2014: A true vintage of balance, driven by its finesse and harmonious levels of maturity, acidity and tannin. However, these wines are not yet in their optimal tasting window and should be cellared for at least 2-3 more years. For the most patient wine enthusiasts, these wines hold pleasant surprises within.

2015: I have enormous appreciation for this warm vintage, which is already drinking well (with the exception of Aux Brulées and Echezeaux which should be aged for at least another 5 years). For me, it is a very balanced vintage, especially between the concentration and tension, and is unquestionably a terrific year.

2016: This is a vintage with beautiful chemistry that has a pleasant and joyful side to balance its riper profile. The wines offered from 2016 are already pleasant to drink in their youth. However, they would certainly benefit from further ageing as well.

Can you tell us a little about Cros Parantoux, the beautiful plot of land cleared by Henri Jayer, the legendary winemaker who makes Burgundy enthusiasts shiver with anticipation?

This is a vineyard that became legendary in the 1980s, even though it had been known about for a long time and was well regarded when we look back to the 1855 Laval classification. The plot was progressively abandoned until Henri Jayer decided to plant vines on it in 1950, using dynamite to make it workable. He sensed the potential of this great, yet untapped, terroir. It is crazy to think that this terroir was planted with Jerusalem artichokes during the 1940s given what we know about its quality now. A great example of the intersection of a terroir and a truly talented man.

Cros Parantoux is colder than Richebourg due to its position at the edge of the woods. Richebourg is already fresh, but Cros Parantoux vines ripen even later. This is a wine with great acidity. It’s demonstrative and very open with a lot of different aromas. It must be given time to age in order to fully realise its potential.

Are there any climats that you consider underestimated by wine enthusiasts which you would like to shed more light on?

I think that we’ve had the good fortune to take advantage of some beautiful terroirs in Nuits-Saint-Georges, the premiers crus Aux Boudots and Aux Murgers. These are magnificent terroirs producing great wines for ageing. Though the appellation is a little neglected today, 40 years ago, the wines of Nuits-Saint-Georges played a big role in the reputation of Vosne-Romanée.

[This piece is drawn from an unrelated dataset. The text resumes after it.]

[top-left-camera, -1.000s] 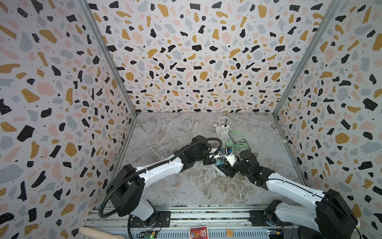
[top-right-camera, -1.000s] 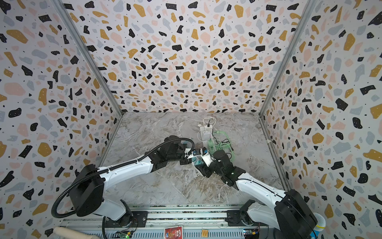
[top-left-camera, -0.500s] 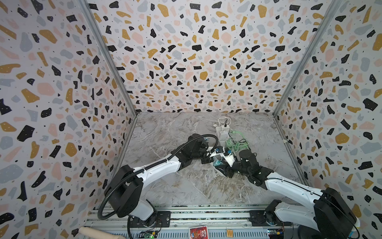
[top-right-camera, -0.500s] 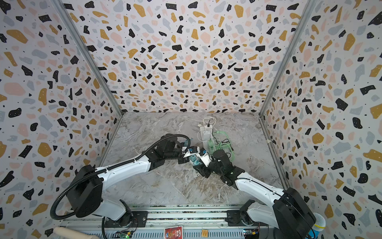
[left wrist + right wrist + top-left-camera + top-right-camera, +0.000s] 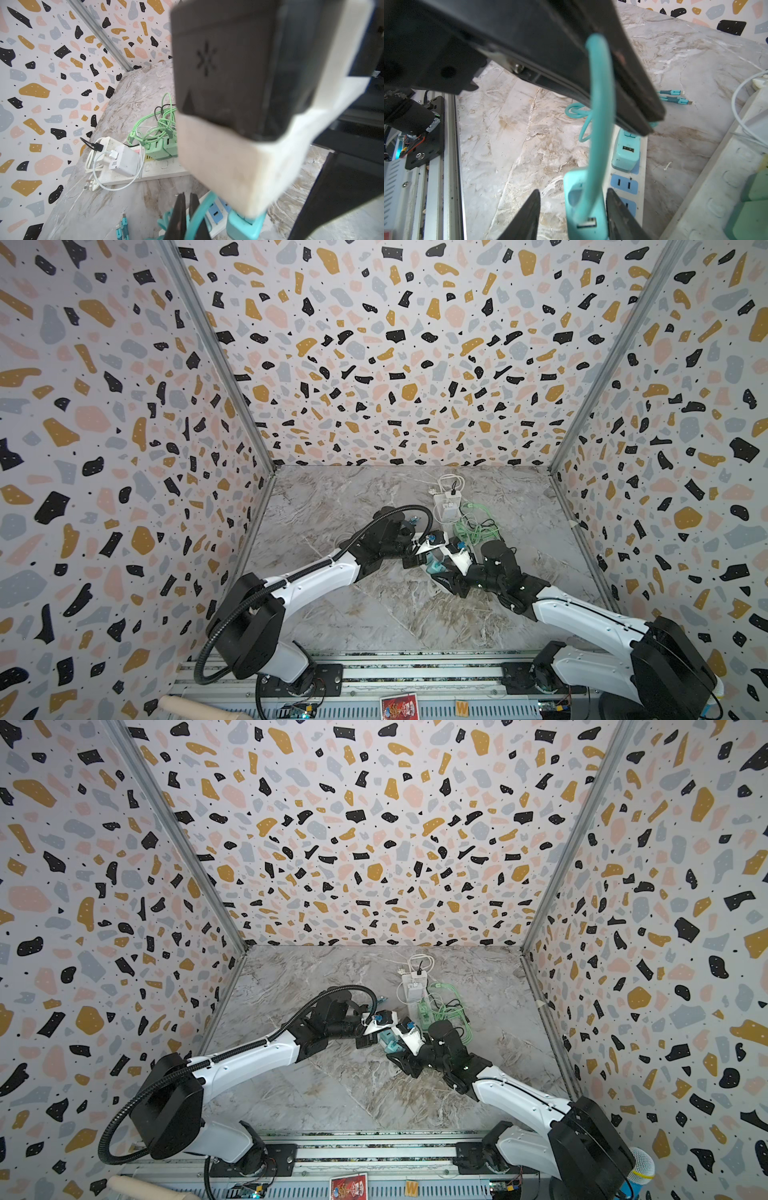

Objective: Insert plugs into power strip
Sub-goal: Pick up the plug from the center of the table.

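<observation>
**Right jaws straddle a teal plug at the small strip**

The right gripper (image 5: 573, 191) stands over the teal plug (image 5: 571, 218) with its two black fingers apart, one on each side of the plug's body. One finger is close against it. On the other side a strip of marble shows through the gap, so the jaws flank the plug without clamping it. The plug stands upright at one end of a small white power strip (image 5: 625, 185) with blue sockets. Whether its prongs are in is hidden.

A teal cable (image 5: 600, 104) rises from the plug's USB port and arcs up to the left gripper (image 5: 188, 195), whose fingers are pressed together just above. The cable lies against those fingers, and I cannot tell whether it is pinched between them.

Further along the same strip, a second teal plug (image 5: 625, 151) sits in a socket. Loose teal cable ends (image 5: 675, 97) lie nearby on the marble tabletop (image 5: 508, 145).

Beside the small strip runs a longer white power strip (image 5: 166, 168). It carries a white charger (image 5: 124, 160) and two mint green plugs (image 5: 162, 147) side by side, with a tangle of green cable (image 5: 158, 122) behind them.

In both top views the left arm (image 5: 316, 576) and right arm (image 5: 582, 614) meet mid-table, just in front of that longer strip.
</observation>
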Action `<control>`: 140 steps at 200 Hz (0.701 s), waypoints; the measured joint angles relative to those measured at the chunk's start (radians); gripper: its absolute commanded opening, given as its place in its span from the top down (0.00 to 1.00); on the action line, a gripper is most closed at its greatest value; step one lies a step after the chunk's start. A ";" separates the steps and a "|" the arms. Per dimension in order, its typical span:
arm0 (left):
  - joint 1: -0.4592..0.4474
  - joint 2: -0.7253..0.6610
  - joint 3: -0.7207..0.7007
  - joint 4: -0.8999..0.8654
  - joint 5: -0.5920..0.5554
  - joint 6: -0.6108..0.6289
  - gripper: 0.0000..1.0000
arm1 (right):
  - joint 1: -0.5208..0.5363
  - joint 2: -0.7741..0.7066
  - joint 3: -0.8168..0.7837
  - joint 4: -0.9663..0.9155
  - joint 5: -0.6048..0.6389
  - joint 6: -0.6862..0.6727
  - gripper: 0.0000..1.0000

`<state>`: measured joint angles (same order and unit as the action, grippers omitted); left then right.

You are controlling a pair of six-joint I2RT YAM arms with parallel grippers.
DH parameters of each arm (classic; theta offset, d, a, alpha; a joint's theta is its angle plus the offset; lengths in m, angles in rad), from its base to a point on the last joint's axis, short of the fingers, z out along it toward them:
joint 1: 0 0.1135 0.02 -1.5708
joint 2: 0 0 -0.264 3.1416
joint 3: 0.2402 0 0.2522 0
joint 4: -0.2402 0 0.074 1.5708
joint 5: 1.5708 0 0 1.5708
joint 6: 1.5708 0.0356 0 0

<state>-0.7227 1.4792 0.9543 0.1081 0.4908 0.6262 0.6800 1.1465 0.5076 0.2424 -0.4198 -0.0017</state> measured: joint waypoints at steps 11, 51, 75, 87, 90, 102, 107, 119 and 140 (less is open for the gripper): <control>0.000 0.000 0.000 0.000 0.005 -0.003 1.00 | 0.000 0.002 0.000 0.003 0.000 0.000 0.50; 0.000 0.000 0.000 0.000 0.019 -0.014 1.00 | 0.000 0.025 0.000 0.005 -0.004 0.000 0.51; 0.000 0.000 0.000 0.000 0.026 -0.017 1.00 | 0.000 0.039 0.000 0.005 -0.003 0.001 0.58; 0.000 0.000 0.000 0.000 0.026 -0.017 1.00 | 0.000 0.044 0.000 0.005 -0.003 0.000 0.65; 0.000 0.000 0.000 0.000 0.026 -0.018 1.00 | 0.000 0.044 0.000 0.005 -0.002 0.000 0.68; 0.000 0.000 0.000 0.000 0.026 -0.018 1.00 | 0.000 0.046 0.002 0.005 -0.003 0.003 0.82; 0.000 0.000 0.000 0.000 0.026 -0.018 1.00 | 0.000 0.047 0.002 0.005 0.000 0.003 0.86; 0.001 0.000 0.000 0.000 0.025 -0.022 0.90 | 0.000 0.050 0.005 0.006 0.008 0.007 0.91; 0.002 -0.001 0.000 0.013 0.022 -0.039 0.79 | -0.003 0.060 0.006 0.005 0.025 0.018 0.95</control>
<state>-0.7208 1.4784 0.9543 0.1211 0.5125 0.5873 0.6765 1.2060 0.5137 0.2470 -0.3950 0.0166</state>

The Premier Cru Aux Boudots produces wines whose delicate charm approaches the expressions of Vosne-Romanée, with a rounded fleshiness that contrasts with the austerity typically found in Nuits-Saint-Georges. The Premier Cru Aux Murgers packs a little more acidity and ageing potential. These are wines that radiate powerful aromas and a wild side balanced by their captivating freshness.

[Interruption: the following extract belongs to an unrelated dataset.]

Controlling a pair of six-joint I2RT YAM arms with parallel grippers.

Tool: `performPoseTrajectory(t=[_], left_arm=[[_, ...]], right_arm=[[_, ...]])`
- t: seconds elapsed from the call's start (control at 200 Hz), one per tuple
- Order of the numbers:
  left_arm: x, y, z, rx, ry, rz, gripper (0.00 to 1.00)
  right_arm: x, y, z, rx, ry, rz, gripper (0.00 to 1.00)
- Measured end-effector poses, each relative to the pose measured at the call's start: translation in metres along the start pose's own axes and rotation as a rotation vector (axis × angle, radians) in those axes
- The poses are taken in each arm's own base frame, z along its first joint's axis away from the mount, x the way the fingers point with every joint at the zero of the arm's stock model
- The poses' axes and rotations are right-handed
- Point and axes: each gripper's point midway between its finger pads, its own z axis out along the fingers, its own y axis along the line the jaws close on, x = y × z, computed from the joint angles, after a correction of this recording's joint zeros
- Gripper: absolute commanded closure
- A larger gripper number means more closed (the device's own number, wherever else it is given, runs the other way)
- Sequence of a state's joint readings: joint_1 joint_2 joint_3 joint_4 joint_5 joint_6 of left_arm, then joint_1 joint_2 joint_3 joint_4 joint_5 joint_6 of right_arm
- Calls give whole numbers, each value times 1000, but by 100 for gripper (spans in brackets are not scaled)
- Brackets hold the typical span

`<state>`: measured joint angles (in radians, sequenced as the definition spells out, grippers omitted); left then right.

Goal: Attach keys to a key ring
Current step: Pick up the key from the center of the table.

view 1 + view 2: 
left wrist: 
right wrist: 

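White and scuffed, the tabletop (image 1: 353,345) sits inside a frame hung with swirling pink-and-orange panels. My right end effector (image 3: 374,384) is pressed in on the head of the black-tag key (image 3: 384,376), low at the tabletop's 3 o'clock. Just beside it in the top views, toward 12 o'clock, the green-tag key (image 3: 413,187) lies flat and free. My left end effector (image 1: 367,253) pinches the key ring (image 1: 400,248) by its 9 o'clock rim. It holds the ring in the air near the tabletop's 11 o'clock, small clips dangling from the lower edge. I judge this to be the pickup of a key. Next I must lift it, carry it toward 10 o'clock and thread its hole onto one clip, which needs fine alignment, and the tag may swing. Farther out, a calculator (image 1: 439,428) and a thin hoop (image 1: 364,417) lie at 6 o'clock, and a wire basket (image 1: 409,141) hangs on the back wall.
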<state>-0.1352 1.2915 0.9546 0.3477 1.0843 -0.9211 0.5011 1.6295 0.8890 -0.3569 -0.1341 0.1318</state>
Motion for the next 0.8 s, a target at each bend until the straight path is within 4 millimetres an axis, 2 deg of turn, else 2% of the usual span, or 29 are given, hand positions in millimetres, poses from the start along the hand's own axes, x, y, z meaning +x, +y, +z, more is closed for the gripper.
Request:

These are therefore, two beautiful crus which should not be neglected, as they can offer fantastic moments in their tastings.

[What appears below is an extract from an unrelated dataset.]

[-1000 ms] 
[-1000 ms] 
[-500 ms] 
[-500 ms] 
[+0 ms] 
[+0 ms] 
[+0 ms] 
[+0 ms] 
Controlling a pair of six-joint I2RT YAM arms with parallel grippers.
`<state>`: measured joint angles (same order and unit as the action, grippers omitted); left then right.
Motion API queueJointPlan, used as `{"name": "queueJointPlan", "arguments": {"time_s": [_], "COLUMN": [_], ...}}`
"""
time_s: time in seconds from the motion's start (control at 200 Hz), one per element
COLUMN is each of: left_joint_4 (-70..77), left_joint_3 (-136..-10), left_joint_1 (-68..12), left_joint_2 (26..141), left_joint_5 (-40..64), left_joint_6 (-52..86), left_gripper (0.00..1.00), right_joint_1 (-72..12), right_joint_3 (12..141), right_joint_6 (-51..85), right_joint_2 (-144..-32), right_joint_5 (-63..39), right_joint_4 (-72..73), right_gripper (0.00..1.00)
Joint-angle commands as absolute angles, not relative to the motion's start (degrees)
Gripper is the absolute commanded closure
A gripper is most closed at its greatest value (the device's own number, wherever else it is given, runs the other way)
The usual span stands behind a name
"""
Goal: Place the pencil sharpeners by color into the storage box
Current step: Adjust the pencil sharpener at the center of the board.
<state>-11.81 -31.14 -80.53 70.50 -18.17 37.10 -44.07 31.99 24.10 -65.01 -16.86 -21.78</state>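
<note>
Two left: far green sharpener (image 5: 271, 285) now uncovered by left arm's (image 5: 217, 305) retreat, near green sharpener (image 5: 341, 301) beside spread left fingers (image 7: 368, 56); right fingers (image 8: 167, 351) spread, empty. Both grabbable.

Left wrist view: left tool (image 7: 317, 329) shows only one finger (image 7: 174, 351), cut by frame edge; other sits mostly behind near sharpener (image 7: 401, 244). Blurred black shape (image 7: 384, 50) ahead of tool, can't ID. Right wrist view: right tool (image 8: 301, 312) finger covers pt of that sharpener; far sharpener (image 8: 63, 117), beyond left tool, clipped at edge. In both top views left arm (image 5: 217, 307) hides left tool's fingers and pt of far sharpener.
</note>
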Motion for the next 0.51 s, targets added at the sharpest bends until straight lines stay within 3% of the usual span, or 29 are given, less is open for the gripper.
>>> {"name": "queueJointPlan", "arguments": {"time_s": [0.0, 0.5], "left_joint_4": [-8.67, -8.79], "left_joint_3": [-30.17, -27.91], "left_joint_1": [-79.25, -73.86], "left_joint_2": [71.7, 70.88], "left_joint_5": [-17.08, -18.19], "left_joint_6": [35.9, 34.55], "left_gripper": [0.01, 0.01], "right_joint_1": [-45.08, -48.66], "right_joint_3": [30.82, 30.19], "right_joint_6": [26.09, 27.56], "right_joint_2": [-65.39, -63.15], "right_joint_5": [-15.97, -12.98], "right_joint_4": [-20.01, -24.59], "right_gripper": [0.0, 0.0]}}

Corton is another under-estimated climat. Corton Les Perrières is a great terroir with plenty of minerality whose stony soil brings added finesse to temper its otherwise powerful and tannic structure. These wines require quite a bit of ageing, with the 2010 presented in this auction still needing a little more time. There is also the Corton Clos Rognet, which exudes natural opulence and comes from very old vines. These wines are smooth and charming with controlled acidity, and yet they still age very well. For the most patient collectors, they hold pleasant surprises which are only revealed with time.